Records follow. Select each line holding "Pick".

[Records from a data source]
- - - -
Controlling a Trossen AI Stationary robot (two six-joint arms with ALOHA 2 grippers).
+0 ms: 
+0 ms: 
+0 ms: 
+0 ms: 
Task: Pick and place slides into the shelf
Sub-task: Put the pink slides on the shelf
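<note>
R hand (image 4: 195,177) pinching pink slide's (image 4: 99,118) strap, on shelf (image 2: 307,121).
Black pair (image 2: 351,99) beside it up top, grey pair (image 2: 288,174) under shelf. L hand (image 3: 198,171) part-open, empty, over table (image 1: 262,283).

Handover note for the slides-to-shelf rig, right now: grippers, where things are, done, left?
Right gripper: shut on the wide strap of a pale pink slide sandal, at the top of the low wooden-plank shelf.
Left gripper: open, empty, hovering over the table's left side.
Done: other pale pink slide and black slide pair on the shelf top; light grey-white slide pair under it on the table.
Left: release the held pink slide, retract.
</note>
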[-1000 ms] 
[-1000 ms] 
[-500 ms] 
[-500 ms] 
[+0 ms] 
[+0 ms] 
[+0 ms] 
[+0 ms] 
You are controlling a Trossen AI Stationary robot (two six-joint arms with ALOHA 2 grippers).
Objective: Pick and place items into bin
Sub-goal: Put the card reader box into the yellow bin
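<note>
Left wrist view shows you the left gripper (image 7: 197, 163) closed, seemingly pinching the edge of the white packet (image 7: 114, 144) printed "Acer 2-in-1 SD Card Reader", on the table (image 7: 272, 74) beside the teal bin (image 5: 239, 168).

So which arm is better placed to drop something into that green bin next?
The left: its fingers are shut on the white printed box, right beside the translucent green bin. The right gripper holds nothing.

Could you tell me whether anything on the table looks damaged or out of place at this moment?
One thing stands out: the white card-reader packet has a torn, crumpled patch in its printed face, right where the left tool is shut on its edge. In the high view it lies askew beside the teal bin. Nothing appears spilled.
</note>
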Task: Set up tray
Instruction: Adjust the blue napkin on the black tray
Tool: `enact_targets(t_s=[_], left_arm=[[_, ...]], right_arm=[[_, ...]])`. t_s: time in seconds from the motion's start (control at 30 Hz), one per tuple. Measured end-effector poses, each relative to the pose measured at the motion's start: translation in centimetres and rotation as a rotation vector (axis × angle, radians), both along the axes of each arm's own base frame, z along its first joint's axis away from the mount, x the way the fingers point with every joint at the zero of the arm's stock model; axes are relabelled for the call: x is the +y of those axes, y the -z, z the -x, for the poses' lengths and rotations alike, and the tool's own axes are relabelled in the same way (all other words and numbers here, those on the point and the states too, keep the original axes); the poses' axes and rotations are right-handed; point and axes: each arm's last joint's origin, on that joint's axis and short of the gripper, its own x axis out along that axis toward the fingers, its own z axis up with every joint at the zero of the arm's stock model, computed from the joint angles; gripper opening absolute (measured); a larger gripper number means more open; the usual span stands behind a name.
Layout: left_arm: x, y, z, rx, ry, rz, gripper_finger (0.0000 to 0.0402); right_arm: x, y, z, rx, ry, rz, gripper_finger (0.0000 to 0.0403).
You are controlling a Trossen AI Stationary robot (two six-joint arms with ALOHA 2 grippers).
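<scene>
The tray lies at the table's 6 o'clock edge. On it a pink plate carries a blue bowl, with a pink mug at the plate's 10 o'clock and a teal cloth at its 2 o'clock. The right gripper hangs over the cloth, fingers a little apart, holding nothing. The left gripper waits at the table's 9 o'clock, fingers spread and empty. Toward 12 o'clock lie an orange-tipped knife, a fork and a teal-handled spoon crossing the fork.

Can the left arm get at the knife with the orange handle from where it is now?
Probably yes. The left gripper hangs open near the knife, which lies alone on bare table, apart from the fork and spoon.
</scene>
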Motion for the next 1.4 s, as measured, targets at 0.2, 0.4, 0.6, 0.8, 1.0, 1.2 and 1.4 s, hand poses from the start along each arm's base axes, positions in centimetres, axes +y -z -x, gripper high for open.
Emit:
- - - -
▶ [EXPECTED OUTPUT]
Task: Pick and place slides into the shelf
Objective: Pick and place items into bin

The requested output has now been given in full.